Unless you restarted by hitting the reset button on the case this won't be the case. If windows is told to shutdown or restart or any such activity it will close all open applications, flush on remaining writes to disk and then kill all running processes before powering off. You don't need to unmount a device when restarting a computer the normal way. And this includes older computers which didn't disable write caching either.


----------



## asiong (May 3, 2013)

i see in my case no message show in my monitor i need to restart my computer to run the chkdsk or scandisk. 
i just try only to restart my computer and i do not click the restart button in my cpu i just click the start button in my desktop then click turn of computer and then click the restart button but in the sad story after restaring my computer i don't know why some error message like this show in my screen:
Checking file system on E: The type of the file system is FAT.
_and after that i don't know why my 2 folders in my memory card was changed now to file type
anyway sir you have any idea how to solve this problem? or if its any posible software can i use to back my folder changed to file type and back to the original old folder? or what i need to do to recover and get back all my photos inside in that folder thanks

_


----------



## Garbz (May 4, 2013)

Have a read at this link.
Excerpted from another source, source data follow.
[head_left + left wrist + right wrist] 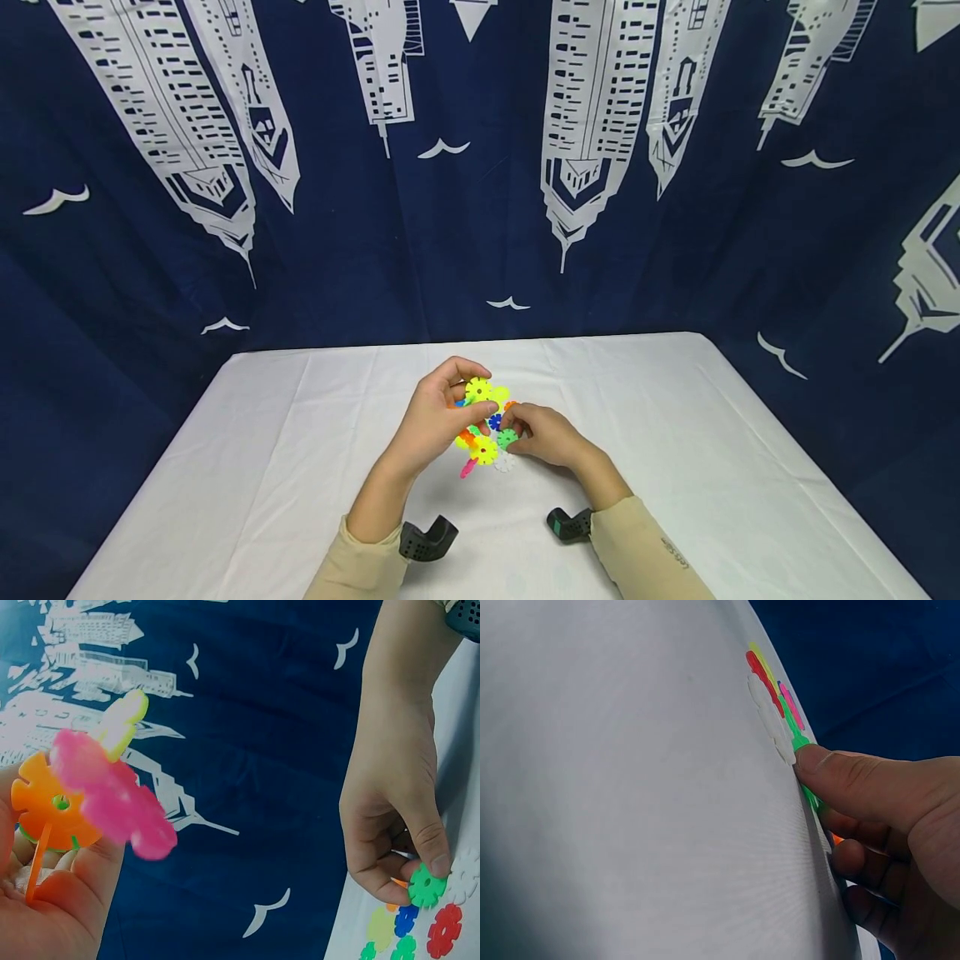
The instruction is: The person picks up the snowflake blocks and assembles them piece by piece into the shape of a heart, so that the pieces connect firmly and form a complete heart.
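Observation:
My left hand (431, 415) holds a cluster of notched plastic snowflake discs slotted together. A yellow disc (483, 451) faces up on it. In the left wrist view an orange disc (34, 795), pink discs (127, 802) and a yellow disc (121, 726) stick out from that palm. Close to the table, my right hand (555, 437) pinches a green disc (427, 886) between thumb and finger. Beside it lie loose discs: a white one (466, 876), a red one (445, 931) and a blue one (406, 921). Fingers partly hide the cluster in the head view.
A white cloth covers the table (300, 467). Behind its far edge hangs a dark blue curtain (420, 250) with white printed buildings and birds. A black wrist device (429, 540) sits at the left cuff, another device (568, 525) at the right.

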Demonstrator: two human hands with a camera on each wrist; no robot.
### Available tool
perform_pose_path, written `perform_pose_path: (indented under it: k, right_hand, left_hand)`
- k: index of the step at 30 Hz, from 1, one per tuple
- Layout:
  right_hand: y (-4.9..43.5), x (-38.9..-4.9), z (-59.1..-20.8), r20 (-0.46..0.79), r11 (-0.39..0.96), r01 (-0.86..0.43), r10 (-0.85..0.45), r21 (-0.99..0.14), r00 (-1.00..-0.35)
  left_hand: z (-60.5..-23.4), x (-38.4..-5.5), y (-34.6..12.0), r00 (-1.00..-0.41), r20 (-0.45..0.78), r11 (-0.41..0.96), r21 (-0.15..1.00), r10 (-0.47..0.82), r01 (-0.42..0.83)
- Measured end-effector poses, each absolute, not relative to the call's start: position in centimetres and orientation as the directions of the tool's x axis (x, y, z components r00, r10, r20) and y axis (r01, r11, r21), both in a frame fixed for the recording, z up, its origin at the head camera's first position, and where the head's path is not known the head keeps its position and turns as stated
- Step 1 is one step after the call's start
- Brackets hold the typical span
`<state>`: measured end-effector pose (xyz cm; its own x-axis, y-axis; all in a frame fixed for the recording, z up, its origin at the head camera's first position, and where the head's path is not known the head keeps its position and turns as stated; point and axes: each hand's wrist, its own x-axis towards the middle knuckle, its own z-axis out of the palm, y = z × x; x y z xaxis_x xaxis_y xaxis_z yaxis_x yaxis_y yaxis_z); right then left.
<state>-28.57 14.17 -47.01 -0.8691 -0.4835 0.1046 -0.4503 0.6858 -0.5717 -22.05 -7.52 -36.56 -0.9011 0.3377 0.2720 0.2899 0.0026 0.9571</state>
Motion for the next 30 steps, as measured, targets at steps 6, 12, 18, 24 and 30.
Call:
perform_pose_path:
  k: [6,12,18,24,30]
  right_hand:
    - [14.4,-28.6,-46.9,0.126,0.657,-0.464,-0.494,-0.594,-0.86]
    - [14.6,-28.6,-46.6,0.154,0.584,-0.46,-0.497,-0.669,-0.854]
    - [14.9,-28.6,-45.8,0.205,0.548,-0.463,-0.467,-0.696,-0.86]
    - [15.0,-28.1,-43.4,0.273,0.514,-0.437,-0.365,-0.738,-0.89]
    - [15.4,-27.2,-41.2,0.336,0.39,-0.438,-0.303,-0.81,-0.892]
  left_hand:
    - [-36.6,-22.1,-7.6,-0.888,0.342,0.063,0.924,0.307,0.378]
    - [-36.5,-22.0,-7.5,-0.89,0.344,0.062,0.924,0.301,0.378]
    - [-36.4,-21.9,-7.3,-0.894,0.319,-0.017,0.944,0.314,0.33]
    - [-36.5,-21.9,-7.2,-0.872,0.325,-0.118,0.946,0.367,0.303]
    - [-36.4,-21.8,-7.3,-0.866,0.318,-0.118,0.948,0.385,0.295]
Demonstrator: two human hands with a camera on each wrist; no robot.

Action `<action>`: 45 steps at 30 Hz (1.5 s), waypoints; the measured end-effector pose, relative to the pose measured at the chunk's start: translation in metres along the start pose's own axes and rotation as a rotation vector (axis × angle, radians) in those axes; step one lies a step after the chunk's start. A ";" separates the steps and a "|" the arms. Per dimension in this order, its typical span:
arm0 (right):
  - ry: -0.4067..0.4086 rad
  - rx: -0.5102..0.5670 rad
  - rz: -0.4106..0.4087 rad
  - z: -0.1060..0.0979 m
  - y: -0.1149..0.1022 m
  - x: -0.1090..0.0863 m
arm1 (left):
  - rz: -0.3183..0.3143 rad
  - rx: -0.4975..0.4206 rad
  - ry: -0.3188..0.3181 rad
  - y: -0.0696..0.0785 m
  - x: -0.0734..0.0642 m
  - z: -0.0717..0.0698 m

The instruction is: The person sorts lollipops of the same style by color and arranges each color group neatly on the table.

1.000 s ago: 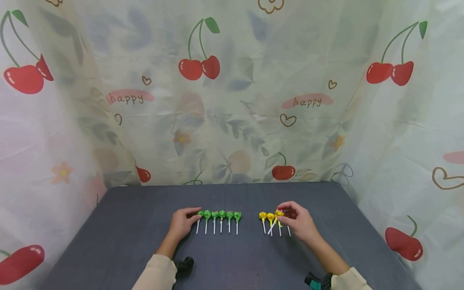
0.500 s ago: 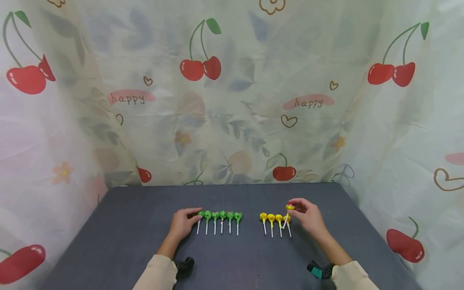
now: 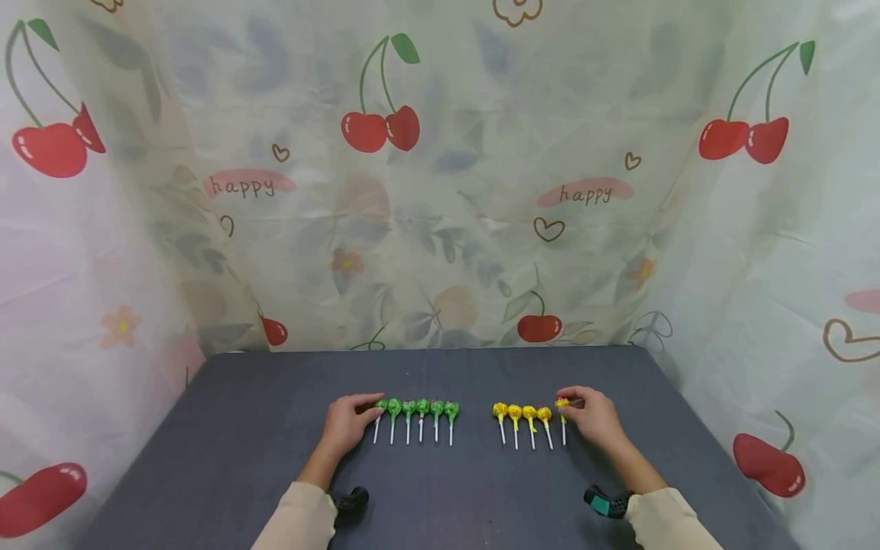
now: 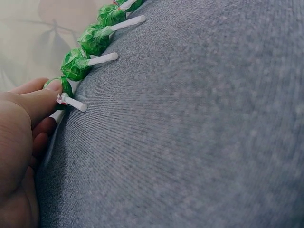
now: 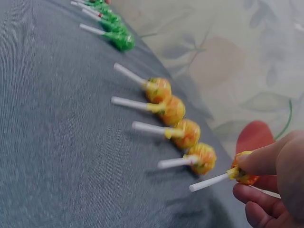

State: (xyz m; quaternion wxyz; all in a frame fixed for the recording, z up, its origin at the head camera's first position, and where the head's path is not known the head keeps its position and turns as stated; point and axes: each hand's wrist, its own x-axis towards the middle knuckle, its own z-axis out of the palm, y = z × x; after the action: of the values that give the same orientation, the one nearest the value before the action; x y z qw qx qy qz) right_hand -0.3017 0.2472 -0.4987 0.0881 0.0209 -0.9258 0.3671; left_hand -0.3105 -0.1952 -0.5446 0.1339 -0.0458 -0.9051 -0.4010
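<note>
Between thumb and fingers, my right hand pinches the head of a yellow lollipop. Its white stick points toward me, just right of a row of several yellow lollipops. In the right wrist view, the held lollipop overlaps the backdrop, its head partly hidden by the thumb. My left hand pinches the leftmost green lollipop by its head, with the thumb covering part of the wrapper. Several more green lollipops lie beside it in a row, sticks toward me.
A dark grey cloth covers the table. Around its back and sides hangs a pale curtain printed with cherries. A gap of bare cloth separates the green row from the yellow one. Black bands are worn on the wrists.
My right hand has carried the yellow lollipop rightward past the yellow row, then lowered it beside the row's right end. My left hand has stayed on the leftmost green lollipop.
</note>
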 end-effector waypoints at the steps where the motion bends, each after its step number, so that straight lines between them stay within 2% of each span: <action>1: -0.004 -0.006 -0.003 0.001 0.002 0.000 | 0.000 -0.001 0.001 0.000 0.000 0.000; 11: -0.037 0.014 0.039 0.009 0.019 0.003 | 0.003 -0.001 -0.001 0.000 0.000 0.000; 17: -0.013 0.045 0.041 0.011 0.025 0.002 | 0.009 -0.007 0.000 0.001 0.001 0.000; 24: -0.013 0.065 0.035 0.014 0.027 0.003 | -0.012 -0.015 -0.001 0.000 0.000 0.002; 45: -0.053 0.117 0.086 0.016 0.028 0.004 | -0.008 -0.024 -0.006 -0.001 0.000 0.000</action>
State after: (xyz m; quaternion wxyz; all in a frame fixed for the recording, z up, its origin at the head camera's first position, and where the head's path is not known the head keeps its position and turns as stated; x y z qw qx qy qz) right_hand -0.3111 0.2566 -0.5287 0.0461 -0.0041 -0.9048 0.4233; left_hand -0.3103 -0.1961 -0.5452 0.1292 -0.0448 -0.9007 -0.4123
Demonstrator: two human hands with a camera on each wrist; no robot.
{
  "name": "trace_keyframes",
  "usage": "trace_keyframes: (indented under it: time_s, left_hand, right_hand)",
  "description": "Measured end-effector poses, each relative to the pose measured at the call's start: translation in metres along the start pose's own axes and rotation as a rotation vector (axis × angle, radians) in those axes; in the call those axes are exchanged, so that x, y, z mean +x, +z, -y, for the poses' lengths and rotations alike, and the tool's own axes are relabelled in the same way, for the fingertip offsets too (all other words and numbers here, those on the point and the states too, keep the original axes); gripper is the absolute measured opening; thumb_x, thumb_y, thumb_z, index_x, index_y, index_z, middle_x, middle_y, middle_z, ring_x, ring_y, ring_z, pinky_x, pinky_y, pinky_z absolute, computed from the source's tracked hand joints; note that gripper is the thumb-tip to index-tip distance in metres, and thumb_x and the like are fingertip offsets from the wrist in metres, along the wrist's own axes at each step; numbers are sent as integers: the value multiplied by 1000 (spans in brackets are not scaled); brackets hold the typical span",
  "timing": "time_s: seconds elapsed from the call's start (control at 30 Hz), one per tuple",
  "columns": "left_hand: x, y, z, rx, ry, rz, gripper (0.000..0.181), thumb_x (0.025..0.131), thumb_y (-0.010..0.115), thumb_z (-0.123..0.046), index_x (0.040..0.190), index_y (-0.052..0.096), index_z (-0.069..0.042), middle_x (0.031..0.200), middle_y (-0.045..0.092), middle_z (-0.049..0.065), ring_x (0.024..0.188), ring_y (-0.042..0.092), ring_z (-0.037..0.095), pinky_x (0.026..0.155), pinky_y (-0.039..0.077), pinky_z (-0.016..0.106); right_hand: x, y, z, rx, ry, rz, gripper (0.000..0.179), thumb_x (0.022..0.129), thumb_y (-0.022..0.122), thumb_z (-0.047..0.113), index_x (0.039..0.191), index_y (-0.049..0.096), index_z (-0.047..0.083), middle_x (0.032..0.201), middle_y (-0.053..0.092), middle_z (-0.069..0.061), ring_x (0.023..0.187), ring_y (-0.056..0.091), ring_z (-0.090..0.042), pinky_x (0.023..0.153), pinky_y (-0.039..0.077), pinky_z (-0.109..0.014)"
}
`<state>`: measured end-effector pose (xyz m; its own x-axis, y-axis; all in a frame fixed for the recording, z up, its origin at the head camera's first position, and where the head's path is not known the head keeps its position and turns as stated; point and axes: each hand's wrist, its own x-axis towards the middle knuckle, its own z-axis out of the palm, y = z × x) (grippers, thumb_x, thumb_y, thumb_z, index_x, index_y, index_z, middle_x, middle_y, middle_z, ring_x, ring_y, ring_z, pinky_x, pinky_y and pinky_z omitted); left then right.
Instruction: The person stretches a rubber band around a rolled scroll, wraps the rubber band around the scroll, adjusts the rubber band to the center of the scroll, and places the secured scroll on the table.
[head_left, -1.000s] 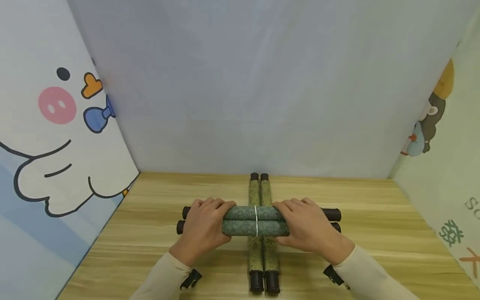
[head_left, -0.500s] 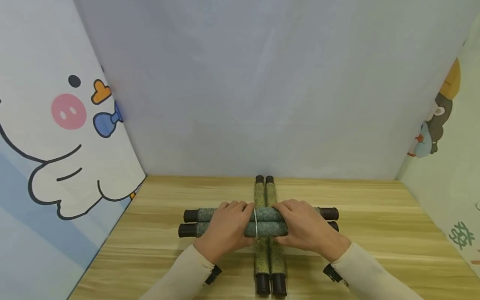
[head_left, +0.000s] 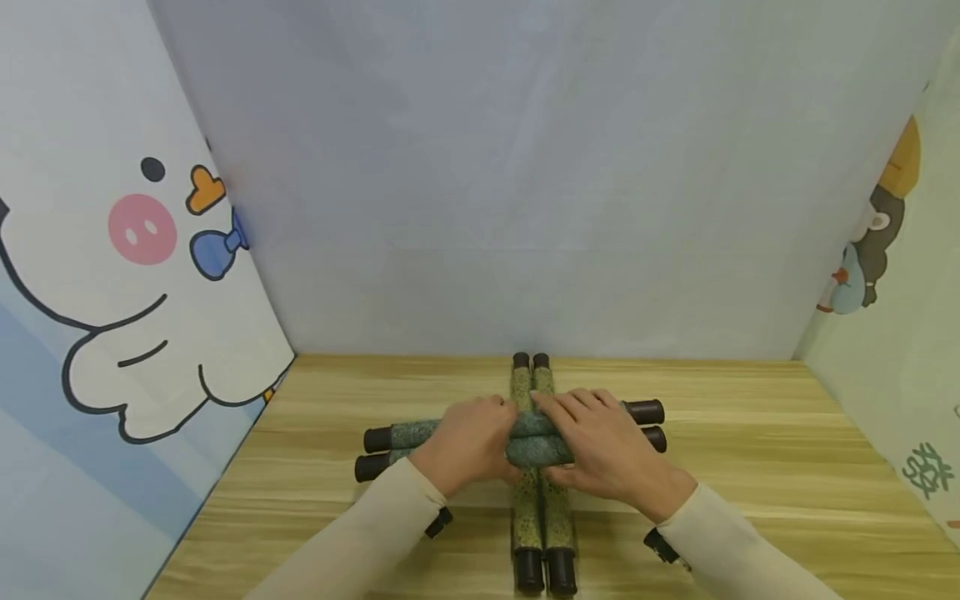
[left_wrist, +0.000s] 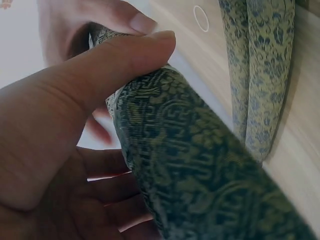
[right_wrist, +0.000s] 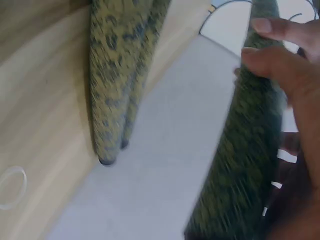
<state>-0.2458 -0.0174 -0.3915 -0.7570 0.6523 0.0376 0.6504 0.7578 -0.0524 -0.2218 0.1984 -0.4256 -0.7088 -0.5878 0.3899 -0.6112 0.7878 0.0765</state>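
Note:
My left hand point(head_left: 472, 442) and right hand point(head_left: 611, 450) grip a pair of dark green brocade scrolls point(head_left: 538, 450), fingers over the far side and thumbs on the near side. The hands are close together near the middle, with a short green stretch showing between them. Dark brown knobs cap the scroll ends. Under them, crossing at about a right angle, a pair of yellow-green scrolls point(head_left: 528, 517) lies on the table. In the left wrist view, my left thumb presses on the patterned cloth of the held green scroll point(left_wrist: 185, 150).
The wood-grain table point(head_left: 315, 517) reaches a grey-white back wall point(head_left: 480, 208). Cartoon-printed side panels stand at the left point(head_left: 90, 250) and right point(head_left: 885, 350). A thin white ring point(left_wrist: 201, 18) lies on the wood beside the yellow-green scrolls.
My left hand has slid right along the green scrolls towards the right hand. The white band around them is now hidden from the head view. The scrolls have tilted slightly, right end farther away.

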Motion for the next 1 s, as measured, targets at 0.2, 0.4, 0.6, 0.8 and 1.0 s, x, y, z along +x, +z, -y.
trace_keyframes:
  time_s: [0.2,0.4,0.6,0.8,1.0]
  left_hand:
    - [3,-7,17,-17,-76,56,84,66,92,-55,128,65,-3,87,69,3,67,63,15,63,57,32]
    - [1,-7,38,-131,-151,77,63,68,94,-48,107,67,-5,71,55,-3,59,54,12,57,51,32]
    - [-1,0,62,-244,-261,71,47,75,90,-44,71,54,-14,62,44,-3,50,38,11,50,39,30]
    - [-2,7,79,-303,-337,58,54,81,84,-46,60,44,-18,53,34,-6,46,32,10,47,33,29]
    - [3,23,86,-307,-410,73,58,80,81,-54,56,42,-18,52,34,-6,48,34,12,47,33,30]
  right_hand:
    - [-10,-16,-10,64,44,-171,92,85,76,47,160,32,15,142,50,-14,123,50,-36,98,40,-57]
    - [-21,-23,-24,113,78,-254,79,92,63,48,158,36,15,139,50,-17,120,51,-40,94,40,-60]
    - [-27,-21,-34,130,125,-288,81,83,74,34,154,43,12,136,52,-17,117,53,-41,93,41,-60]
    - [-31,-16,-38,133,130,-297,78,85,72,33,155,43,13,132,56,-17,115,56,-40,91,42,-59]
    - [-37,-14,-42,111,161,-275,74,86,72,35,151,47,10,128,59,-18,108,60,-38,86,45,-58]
It may be able to help you: 7 Ways To Recover CHK Files Created by CHKDSK and SCANDISK ? Raymond.CC


----------



## asiong (Jun 3, 2013)

Hi guys i just want to say thank you for all the people who read and reply in this topic i really appreciate your help guys to solve this problem. 


Anyway I'm so happy to say i solve my problem now guys.
i used this program called "ZAR or Zero Assumption Recovery version 9.2"


how i solve this problem?


First: i download the ZAR 9.2 and i install this software in my Drive:C


2nd: i just want to recover only all the photos and videos in my 2 folders changed to file type in my memory card. the name of this 2 folders was converted now to file type is: "Images and Video clips" folders.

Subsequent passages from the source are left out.